You will get different opinions on this topic and the majority of owners say open. The reason is that the expansion that takes place can ruin your pipes if you leave the faucets closed. The key is to remember you left them open when you are hooking up to city water again.
To learn more about this topic, just continue to read our article. It explores the issue so you have the answer you need for the upcoming winter season. Those that say closed have forgotten they left the faucets open and made a mess in the spring.
This is going to be up to your preference and memory. Most RV owners have stated that they leave their faucets open. This is due to the fact that they live in cold winter regions and pipe expansion is a real threat.
Other owners say to leave the faucet closed. However, they do not offer much evidence in support of their position. Some owners only have stated that they made a mess in the spring when they forgot to close the faucets when hooking up to city water.
They also had to clean up a mess afterward so they are firmly in the closed camp. Then there are owners who take the middle road and say it does not matter if you leave them open or closed.
This is something you will have to determine for yourself. Where you live will play a role in the pip expansion and there are horror stories that tell about cracked pipes and thread connections.
It is possible to close the faucets and not have a problem the next spring. If you decide to leave them open, just remember that you have RV antifreeze in the system so go and close the faucets before turning on the water supply. That will spare you a mess to clean up.

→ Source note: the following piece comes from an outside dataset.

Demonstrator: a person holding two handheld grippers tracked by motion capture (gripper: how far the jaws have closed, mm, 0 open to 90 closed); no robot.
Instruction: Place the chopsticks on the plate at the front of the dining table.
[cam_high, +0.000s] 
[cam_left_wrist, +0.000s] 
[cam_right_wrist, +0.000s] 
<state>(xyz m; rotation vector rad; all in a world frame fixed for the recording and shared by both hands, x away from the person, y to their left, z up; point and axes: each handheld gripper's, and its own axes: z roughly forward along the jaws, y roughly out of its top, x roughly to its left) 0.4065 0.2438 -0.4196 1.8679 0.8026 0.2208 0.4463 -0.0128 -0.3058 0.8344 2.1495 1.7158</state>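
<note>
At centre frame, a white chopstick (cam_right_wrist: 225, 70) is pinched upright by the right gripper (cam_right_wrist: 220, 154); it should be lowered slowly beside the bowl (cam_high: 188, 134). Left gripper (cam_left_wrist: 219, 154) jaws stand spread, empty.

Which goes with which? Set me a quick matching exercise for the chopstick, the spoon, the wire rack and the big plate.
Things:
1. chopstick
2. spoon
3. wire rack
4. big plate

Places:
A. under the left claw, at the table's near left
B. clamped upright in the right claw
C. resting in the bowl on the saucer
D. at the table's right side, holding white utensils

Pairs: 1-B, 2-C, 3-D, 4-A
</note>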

Again, this will be left up to your preference as either option is not dangerous to your RV. According to a Lichtsinn RV video, you are supposed to drain the RV antifreeze after filling your lines.
The reason for this step is that as you drain the antifreeze, you are pushing all the water out of the water system and there is nothing left inside to freeze. So your pipe is protected even though there is no antifreeze in the system
Other RV owners have had no issue with leaving the RV antifreeze in their water system. The only real danger is that the antifreeze will become slightly frozen if it gets cold enough. But not so frozen that it will expand and ruin your pipes.

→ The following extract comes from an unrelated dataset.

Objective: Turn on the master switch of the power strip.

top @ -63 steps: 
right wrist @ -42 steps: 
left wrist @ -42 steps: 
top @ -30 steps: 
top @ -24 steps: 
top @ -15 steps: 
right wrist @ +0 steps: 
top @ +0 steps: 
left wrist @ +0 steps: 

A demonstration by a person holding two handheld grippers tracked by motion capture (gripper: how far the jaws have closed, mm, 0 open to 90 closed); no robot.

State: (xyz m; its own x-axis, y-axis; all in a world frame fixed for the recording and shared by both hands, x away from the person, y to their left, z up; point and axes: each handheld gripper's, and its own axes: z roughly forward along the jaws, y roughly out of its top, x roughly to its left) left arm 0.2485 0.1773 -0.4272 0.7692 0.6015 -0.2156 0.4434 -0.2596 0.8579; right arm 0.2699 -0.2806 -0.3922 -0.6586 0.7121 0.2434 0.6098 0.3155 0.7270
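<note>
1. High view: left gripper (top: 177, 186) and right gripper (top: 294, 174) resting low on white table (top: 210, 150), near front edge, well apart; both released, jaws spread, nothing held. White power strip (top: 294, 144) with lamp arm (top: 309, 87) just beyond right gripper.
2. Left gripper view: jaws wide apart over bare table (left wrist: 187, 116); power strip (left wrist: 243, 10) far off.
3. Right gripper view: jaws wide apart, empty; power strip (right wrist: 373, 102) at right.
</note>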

Of course, when filling your RV’s water system with antifreeze, you bypass the water heater and the freshwater tanks. At least according to some owners. The trick is to use your low point drain valve to drain any remaining water that has gathered there when the antifreeze came into the system.
That way the remaining water will not harm your low point valve. If you lose a little antifreeze that is okay. But again, this decision is up to your preference and there is no right or wrong way to do this task.

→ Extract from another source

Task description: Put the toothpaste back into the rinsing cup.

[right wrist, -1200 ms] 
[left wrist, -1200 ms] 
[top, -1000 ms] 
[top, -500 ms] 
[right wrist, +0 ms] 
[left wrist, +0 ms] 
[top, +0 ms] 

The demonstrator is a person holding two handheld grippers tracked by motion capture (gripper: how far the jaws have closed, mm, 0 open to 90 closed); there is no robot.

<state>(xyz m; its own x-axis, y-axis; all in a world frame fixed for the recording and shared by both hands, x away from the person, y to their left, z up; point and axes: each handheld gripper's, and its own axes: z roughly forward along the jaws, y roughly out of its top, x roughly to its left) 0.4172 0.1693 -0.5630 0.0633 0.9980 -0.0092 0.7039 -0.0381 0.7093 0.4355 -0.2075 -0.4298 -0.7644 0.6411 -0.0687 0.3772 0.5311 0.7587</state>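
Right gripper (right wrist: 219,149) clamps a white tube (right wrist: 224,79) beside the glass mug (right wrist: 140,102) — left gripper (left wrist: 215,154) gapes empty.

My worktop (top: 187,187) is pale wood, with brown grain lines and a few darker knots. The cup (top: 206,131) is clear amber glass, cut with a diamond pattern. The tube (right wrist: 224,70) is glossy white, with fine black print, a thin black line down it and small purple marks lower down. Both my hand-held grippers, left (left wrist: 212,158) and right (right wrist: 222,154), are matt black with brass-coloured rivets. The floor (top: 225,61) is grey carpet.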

No, it is not toxic as it is made from a different chemical than auto antifreeze is made with. RV antifreeze is made with ethanol or propylene glycol while auto antifreeze is made with ethylene glycol which is toxic to humans.
Do not let the close spelling of the two words ethanol and ethylene fool you. However, what is safe for humans is not necessarily safe for animals. It will take large amounts of RV antifreeze to make your pet sick but why take the chance?
Make sure when you remove the antifreeze from your RV that you empty it into a container and then dispose of it before your pet can investigate it. Keeping chemicals away from your pets helps prolong their lives. Plus, disposing of it properly will protect strays and wildlife in your area.
The amount of antifreeze you will need will depend on the size of your trailer or drivable RV. Mini or tiny trailers will not take a lot of antifreeze to winterize and you may be lucky to get away with using only 1 bottle.
However, the rule of thumb goes like this- under 18 feet long, you will need 2 bottles of antifreeze. Between 18 and 30 feet long you will need 3 bottles and those RVs over 30 feet long need roughly 4 bottles.
Then do not forget to pour antifreeze down your drains to push out any water hiding in those pipes and protect them from the winter cold. Also, bypass your water heater when using antifreeze as that will just add to your cost and not do anything.
One final word on this topic is that antifreeze will freeze and expand. When that happens it will harm your pipes. But generally, this burst point is not till -50 or -100 degrees F, depending on the brand.
It really does not matter if you leave the faucets open or not. The antifreeze will protect your pipes regardless and make sure any water left in the system does no damage.
Like the faucet, leaving antifreeze inside your pipes for the winter is not wrong either. Both topics are up to your preference and experience as some people have had trouble using one way or the other.